Kokor En fait, dans une autre vie, j’avais fait deux bouquins chez Zenda avec Alph au scénario, cela s’appelait "Phil Korridor" c’était en 94 ou 95. Et là, pareil, belle rencontre avec Loïc, notamment grâce au festival d’Amiens où on était souvent invités tous les deux.
On s’entendait bien déjà et un jour il m’a proposé un boulot. J’ai dit Ok. Pas parce que c’était devenu un copain, mais ok parce que je trouvais cela très bien écrit, très bien raconté. Je n’avais vraiment jamais travaillé en bande dessinée jeunesse, lui le fait très bien et il m’a d\’ailleurs depuis proposé un autre scénario.

Sceneario.com : Fais tu toujours de la musique ?

Kokor Oui, toujours, pas en tant que professionnel, je l’ai été parce que j’avais rencontré les bonnes personnes, j’étais là au bon moment. Je ne suis pas un grand musicien, il y a surement meilleur que moi, je joue de la basse et j’ai accompagné un chanteur. Mais j’avais déjà joué dans des groupes rock sur le Havre. J’ai toujours fait un petit peu ça, c’est une activité que j’adore.
Cela continue, avec une copine anglaise qui habite au Havre, on répète souvent, on essaye de faire quelques petits concerts, on a envie cet hiver d’enregistrer un 5 titres, j’adore être sur scène.
C’est une compensation parce que je suis un grand solitaire. Même en travaillant avec Loïc, une fois que j’ai le scénario, je suis chez moi. J’adore ça, je peux rester des jours tout seul pour l’écriture ou le dessin et là, d’être avec quelqu’un en musique, cela me sort, j’adore le sentiment de groupe même si c’est à deux.

Sceneario.com : Tu as évoqué un projet avec Loïc Dauvilliers, est-ce que tu peux nous en dire plus?

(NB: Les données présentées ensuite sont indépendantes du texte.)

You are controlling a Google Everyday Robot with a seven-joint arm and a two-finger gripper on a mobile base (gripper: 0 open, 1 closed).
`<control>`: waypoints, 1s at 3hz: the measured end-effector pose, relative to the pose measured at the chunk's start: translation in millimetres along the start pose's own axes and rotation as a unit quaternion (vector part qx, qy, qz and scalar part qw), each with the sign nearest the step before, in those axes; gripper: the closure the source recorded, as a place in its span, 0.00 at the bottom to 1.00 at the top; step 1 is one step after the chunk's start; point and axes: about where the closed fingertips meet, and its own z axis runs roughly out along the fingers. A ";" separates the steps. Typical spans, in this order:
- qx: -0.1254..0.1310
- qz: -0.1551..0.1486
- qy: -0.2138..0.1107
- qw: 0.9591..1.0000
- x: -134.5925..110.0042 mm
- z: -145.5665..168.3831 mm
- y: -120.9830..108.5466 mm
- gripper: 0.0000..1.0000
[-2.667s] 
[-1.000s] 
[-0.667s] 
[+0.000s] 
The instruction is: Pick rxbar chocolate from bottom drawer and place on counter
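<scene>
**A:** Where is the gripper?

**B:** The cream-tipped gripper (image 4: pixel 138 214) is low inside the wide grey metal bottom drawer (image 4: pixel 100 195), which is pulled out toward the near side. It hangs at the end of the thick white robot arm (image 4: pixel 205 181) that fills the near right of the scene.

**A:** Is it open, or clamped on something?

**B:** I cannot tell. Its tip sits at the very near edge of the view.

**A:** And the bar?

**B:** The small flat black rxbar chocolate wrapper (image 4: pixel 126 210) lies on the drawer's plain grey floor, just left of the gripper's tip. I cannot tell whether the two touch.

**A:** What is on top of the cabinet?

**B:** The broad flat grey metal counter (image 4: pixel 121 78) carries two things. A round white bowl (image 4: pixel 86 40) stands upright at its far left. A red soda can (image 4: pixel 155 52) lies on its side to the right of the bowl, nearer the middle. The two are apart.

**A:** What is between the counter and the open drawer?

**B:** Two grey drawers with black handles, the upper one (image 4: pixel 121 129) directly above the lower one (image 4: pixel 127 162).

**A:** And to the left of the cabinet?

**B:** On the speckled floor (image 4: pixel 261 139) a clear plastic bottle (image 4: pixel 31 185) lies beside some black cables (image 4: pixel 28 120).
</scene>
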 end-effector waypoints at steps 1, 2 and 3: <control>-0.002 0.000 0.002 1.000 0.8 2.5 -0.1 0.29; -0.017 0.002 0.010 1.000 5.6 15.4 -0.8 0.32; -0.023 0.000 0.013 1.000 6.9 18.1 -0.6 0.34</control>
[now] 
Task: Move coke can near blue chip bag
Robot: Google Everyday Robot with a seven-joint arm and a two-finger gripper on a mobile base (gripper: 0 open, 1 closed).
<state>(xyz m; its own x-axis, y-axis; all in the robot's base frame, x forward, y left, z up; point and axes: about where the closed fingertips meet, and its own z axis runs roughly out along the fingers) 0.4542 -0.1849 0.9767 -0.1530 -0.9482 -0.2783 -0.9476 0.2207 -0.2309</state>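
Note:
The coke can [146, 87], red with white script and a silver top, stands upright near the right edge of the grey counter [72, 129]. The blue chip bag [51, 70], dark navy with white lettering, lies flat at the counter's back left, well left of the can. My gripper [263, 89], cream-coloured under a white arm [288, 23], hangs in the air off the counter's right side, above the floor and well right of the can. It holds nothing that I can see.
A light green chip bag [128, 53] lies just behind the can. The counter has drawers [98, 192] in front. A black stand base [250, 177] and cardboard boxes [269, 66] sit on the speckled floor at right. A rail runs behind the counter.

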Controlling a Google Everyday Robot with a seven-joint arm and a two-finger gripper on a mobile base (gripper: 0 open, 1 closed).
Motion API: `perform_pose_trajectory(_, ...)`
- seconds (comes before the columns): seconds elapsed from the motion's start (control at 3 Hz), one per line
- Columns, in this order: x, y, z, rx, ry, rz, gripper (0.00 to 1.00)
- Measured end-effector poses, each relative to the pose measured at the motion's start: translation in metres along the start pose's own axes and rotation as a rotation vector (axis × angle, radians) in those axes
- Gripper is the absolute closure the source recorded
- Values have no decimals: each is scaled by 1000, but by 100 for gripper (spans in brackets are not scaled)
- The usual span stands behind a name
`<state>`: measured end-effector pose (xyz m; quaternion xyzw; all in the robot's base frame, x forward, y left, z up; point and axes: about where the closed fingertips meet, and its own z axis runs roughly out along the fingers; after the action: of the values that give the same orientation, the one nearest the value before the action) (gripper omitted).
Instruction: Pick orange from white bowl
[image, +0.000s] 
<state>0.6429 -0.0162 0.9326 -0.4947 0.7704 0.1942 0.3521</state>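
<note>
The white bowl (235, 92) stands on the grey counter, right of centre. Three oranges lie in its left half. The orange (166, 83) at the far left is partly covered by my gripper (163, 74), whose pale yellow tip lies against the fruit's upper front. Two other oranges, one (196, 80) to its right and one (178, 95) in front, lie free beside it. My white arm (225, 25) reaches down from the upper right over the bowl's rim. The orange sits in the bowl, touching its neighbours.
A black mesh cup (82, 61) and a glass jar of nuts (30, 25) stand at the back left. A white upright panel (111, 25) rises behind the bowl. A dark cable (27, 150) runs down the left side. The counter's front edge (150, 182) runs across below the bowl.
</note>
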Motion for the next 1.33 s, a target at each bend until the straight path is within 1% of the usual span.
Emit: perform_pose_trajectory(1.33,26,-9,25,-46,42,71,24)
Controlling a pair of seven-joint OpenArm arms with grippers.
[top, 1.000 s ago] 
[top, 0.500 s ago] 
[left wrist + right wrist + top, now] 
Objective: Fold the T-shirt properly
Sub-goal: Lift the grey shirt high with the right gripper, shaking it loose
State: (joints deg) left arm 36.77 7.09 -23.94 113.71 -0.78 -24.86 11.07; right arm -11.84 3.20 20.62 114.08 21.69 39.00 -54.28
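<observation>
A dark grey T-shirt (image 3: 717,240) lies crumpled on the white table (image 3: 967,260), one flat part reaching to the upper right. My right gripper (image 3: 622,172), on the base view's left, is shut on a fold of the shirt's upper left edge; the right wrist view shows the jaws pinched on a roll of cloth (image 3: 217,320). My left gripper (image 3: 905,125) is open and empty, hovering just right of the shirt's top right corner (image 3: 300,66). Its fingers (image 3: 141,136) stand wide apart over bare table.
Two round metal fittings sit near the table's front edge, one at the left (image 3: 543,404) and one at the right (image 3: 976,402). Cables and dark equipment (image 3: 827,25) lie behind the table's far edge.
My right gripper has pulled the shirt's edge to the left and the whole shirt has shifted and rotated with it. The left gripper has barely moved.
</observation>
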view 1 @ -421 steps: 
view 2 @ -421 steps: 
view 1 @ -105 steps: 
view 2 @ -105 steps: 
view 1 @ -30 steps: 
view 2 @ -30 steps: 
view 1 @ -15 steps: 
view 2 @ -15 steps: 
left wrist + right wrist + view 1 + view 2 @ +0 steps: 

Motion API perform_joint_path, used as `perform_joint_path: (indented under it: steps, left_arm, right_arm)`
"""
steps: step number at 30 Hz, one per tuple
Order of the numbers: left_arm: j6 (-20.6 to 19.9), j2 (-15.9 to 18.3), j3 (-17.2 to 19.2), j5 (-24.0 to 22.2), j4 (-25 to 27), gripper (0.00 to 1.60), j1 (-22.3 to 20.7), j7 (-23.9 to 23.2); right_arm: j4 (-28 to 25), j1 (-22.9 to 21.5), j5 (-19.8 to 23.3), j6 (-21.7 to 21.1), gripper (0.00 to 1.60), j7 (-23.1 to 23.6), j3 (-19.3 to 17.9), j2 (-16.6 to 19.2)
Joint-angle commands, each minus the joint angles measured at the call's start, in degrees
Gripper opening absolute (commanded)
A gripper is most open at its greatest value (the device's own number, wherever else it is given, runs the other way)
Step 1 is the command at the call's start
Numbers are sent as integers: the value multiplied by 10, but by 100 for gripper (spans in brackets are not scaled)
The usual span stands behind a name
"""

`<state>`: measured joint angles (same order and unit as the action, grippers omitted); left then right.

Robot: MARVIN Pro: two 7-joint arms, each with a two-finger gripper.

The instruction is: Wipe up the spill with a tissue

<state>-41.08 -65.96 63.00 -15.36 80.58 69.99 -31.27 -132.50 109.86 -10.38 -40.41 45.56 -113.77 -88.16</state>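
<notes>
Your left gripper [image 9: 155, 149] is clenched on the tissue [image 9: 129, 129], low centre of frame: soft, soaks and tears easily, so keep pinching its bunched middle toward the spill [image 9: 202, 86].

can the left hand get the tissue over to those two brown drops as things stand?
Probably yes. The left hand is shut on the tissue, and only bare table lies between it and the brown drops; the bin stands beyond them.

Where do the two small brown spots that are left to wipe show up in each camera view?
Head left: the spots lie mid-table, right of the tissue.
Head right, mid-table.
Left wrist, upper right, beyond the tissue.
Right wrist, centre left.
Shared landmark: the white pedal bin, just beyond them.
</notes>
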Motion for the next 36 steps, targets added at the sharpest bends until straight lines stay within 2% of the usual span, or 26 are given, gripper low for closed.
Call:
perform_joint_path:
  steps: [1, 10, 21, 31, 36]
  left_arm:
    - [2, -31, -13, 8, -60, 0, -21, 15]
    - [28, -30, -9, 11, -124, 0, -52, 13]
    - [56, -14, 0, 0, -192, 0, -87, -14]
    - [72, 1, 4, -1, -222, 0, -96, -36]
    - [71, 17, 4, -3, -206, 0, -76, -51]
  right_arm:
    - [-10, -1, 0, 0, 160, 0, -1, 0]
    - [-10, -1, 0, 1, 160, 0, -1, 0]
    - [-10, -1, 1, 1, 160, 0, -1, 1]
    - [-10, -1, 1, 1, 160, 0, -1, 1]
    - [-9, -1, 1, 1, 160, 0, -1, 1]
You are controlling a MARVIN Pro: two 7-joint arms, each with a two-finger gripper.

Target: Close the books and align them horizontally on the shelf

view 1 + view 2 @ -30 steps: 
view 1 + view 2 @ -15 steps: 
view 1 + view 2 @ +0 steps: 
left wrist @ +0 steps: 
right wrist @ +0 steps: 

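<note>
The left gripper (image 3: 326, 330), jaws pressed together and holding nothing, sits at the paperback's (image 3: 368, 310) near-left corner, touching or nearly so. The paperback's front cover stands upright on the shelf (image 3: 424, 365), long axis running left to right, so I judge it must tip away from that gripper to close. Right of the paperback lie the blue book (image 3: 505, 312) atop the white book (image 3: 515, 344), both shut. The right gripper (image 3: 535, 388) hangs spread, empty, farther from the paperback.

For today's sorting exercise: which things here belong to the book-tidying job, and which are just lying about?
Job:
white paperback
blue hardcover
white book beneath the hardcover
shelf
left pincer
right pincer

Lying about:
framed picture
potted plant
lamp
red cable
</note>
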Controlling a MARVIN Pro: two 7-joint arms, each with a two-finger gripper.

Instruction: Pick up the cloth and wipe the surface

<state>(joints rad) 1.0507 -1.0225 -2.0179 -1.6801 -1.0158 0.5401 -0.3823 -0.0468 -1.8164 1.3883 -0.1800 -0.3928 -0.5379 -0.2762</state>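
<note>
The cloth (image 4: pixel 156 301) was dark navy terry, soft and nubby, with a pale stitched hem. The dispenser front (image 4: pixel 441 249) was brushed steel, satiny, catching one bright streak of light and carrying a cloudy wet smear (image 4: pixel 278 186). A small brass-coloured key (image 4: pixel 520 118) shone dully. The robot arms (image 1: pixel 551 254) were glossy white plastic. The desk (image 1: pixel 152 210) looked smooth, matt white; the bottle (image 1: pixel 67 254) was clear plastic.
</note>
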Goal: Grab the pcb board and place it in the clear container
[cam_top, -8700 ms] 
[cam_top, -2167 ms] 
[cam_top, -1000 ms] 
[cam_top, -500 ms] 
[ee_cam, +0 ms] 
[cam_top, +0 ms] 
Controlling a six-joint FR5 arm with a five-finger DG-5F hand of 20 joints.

Kokor Pour les projets à venir, il y a effectivement une histoire BD jeunesse avec Loïc Dauvilliers aux Editions de la Gouttière qui va s’intituler MON COPAIN SECRET. Et surtout un album de 120 planches dessin et scénario pour Futuropolis qui aborde un tournant dans mon oeuvre "techniquement parlant" car je délaisse l’encrage classique pour ne plus dessiner qu’au crayon de couleur (et c’est dingue ce que j’aime ça!). Il y a aussi que pour la première fois de ma vie que je me gave de doc’ que je vais chercher directement chez l’habitant (l’histoire se passe à Dublin). Le titre : SUPPLEMENT D’AME.
Ce sera une comédie sentimentale, une histoire de rencontre, encore une, avec des personnages qui regardent la mer et l’horizon (c’est dingue!)…

Sceneario.com : Voila un album que nous attendrons avec beaucoup d’impatience.Merci beaucoup de nous avoir consacré un peu de ton temps.